Olan: Ha heavy question; I of course have several! I’m going to pick two if I may? Opener ‘I Will Nail You In’ has got to be up there. It’s just relentless from start to finish and the lyrics match, just full on without being overly graphic, but full of genuine vitriol. Ironically the title came about from a joke which I will tell you in person one day. It’s still a staple in the live set, our ‘Angel Of Death’ if you will. I also love ‘Unclean’ I think as a contrast it is a bit more mid paced but with a real groovy middle 8 but it literally is unclean, it feels it, it’s a filthy song, again the subject matter is quite dark! I wrote the lyrics for this one, and I love exploring the blackness within humans and the depravity that we are capable of.

The writing of “Nadir”, once it got underway happened quite quickly. We actually had about 10 tracks written for an album and thought we were almost there with the process. It felt strained and not very natural though, we hadn’t quite crossed the line into Grindcore at this stage but we were all getting into more extreme stuff, I was really loving Brutal Truth’s, Extreme Conditions and Need To Control, and we were all getting into Nasum circa Inhale Exhale and Human 2.0. So, one rehearsal Bill came in with the main riff for ‘I Will Nail You In’ and that was it, game changer. We scrapped the whole album and started re-writing and it was Deathgrind from then on. And due to the Nasum influence we asked Mieszko (RIP) would he be interested in working with us and the rest is history. “Nadir” was recorded over 2 weeks or so in his studio in Sweden.

Tammy: Abaddon Incarnate have been going for 25 years. As you might expect, during this time, some members have come, gone and returned. What inspires you to keep motivated regardless of setbacks?

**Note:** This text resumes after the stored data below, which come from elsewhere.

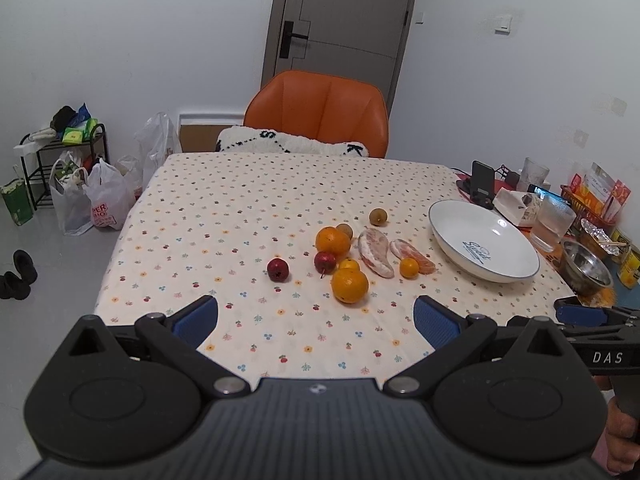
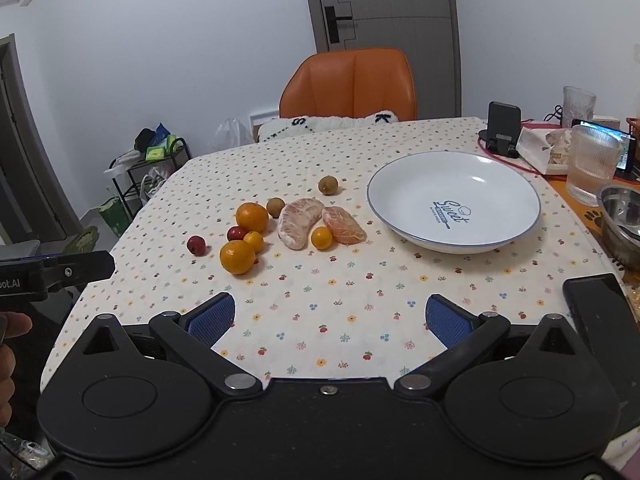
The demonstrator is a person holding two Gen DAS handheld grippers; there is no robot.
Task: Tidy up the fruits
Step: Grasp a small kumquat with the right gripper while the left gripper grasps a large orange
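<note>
- The right gripper [image 2: 330, 316] shows in the left wrist view only as a black arm at the frame's right edge; the left gripper [image 1: 316, 322] shows in the right wrist view only as a black bar at the left edge.
- A hand [image 1: 622, 444] is cut off at the lower right corner of the left view.
- The clutter [image 1: 592, 208] right of the cloth is blurred and hard to make out.
- Both grippers hang over the near edge of the table [image 2: 360, 320], jaws spread wide, blue pads [image 2: 212, 318] holding nothing.
- The fruit lies loose on the cloth left of the plate [image 2: 454, 200]: 2 oranges [image 2: 237, 257], 2 small citrus [image 2: 322, 237], 2 red fruits [image 2: 196, 245], 2 brown-green fruits [image 2: 328, 185] and 2 peeled segments [image 2: 298, 222].
- The plate holds no fruit.
- A steel bowl [image 2: 622, 220], a glass [image 2: 592, 164] and a phone stand [image 2: 502, 128] crowd the plate's right side.
- An orange chair [image 2: 352, 84] stands beyond the table.
</note>
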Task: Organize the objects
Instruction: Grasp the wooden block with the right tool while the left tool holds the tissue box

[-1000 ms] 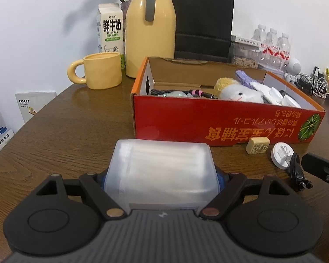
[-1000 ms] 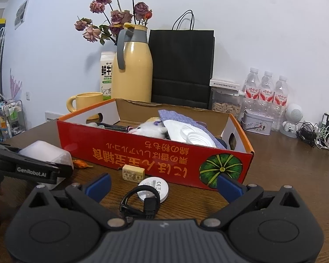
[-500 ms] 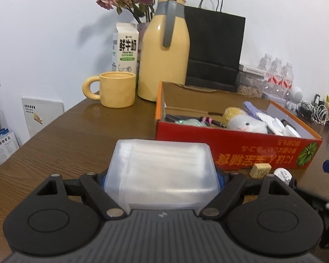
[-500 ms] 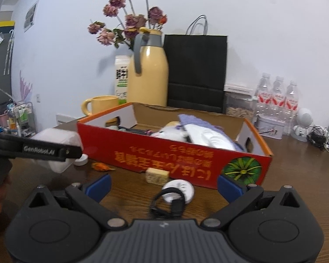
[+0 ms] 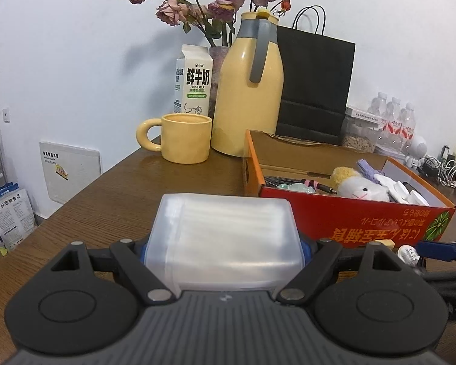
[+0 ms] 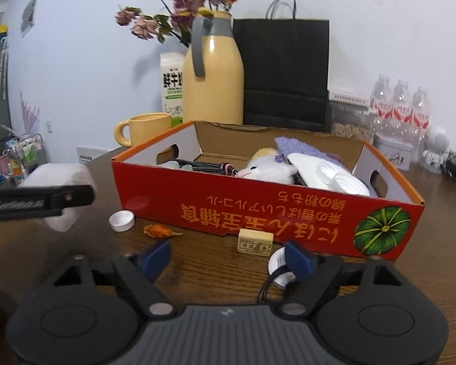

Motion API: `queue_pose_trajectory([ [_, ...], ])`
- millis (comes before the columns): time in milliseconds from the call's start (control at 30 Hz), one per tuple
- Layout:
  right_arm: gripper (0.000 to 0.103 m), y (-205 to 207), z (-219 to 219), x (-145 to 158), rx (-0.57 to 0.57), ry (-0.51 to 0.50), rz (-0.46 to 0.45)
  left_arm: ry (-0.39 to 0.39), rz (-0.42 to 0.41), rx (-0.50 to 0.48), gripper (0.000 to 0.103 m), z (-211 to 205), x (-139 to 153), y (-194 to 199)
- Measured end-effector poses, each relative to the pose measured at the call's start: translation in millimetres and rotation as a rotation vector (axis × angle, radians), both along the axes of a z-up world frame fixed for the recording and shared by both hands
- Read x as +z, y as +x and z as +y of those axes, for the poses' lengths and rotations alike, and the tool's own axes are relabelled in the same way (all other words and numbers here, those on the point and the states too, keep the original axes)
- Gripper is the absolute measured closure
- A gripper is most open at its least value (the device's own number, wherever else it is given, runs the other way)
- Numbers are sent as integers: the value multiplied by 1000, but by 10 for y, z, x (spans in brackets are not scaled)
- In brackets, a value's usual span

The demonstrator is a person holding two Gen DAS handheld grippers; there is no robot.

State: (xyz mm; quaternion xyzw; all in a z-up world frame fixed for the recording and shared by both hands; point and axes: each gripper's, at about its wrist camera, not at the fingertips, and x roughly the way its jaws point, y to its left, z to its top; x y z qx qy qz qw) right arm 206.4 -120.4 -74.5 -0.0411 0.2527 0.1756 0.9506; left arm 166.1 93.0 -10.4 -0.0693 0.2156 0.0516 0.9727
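My left gripper [image 5: 223,246] is shut on a translucent white plastic box [image 5: 225,240] and holds it above the table, left of the red cardboard box [image 5: 364,219]. The held box also shows at the left of the right wrist view [image 6: 57,182]. The red cardboard box [image 6: 258,210] holds a plush toy [image 6: 267,167], white items and cables. My right gripper [image 6: 228,257] is open and empty, low over the table before the red box. A white round charger with black cable [image 6: 281,269] lies by its right finger.
On the table in front of the red box lie a white bottle cap [image 6: 121,220], an orange scrap [image 6: 158,231] and a small beige block [image 6: 255,241]. Behind stand a yellow mug [image 5: 182,141], milk carton [image 5: 194,82], yellow thermos [image 5: 249,85], black bag [image 5: 314,82] and water bottles [image 6: 401,106].
My left gripper has risen with the plastic box and drawn back to the left. My right gripper has moved forward and lower toward the charger, and its fingers have narrowed.
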Motion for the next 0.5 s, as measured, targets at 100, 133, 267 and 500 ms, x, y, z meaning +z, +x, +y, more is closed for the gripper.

Steve: I’m pretty stubborn, so setbacks motivate me. It’s sad to lose old members but people move on, the exciting part is when you get a new line-up; you get new ideas and energy!

Tammy: Abaddon Incarnate were the first extreme Irish band to play in Ecuador, Colombia and Peru. What advice and tips can you give to up and coming bands regarding networking and getting their name out there?

Steve: We were approached by South American promoters “Guts n Blood”. He did a magazine feature and the tour arose from that. Similar to our first Australian tour! If you want to get your name out there you need good distribution and good PR. Labels will do PR work but sometimes it’s worth investing in a bit more PR. We have a few individuals who do good work for us.

Tammy: You guys have had some huge achievements, like supporting massive bands Obituary, Napalm Death, Bolt Thrower etc…What has been the most memorable and rewarding so far?

Steve: Playing with all these bands is great. But the most memorable gigs are the DIY tours we headline ourselves like the Australian, South American or Russian tours we did.

Tammy: What is the most Bizarre thing that has happened on stage on a tour?

Olan: I can only speak for myself here of course but there have been a few. One gig, years ago, a guy jumped up on stage, smashed a beer glass and started cutting himself while we were playing. I also remember a gig in the Czech Republic at this small bar in the middle of nowhere. When we arrived there was no one about. No cars, chickens running around…all very weird. But come gig time people came from all over and filled the place. We had this support band and they had this dude playing guitar who had lost his arms and legs when he got run over by a train. He had this little rig fashioned where he had his plectrum attached to his stump, and he played with that…amazing! That place had some of the weirdest coloured drinks I’ve ever seen. But probably the most memorable bizarre thing for me was on that same tour. Not on stage however, but we were out with Desecration and this was towards the end of this tour. We had decided to stay in a hotel after this gig; it might even have been the last show. But we finished late, like midnight or 1am and we went back to this Hotel. It was all locked up but there was a cellar bar open there so down we went. The barman was sitting on this couch with this topless girl and watching porn, drinking a bottle of champagne. He was a very friendly chap though and brought us over a bottle of Absinthe, genuine Absinthe. I don’t think any of us had had the real shit before, but we got stuck into it. After whatever amount of time, the door burst open and these two rather large policemen barged in, guns and all, and next thing we were all up against the wall getting searched as they were roaring at the barman. But I’ll never forget just looking at the guys and everyone was pissing themselves laughing, it was so surreal, none of us had I.D. on us…nothing, it could have been a really serious situation but at the time it was the funniest thing ever. Thankfully they just kicked us out and we went to our room. I haven’t had any Absinthe since that night!!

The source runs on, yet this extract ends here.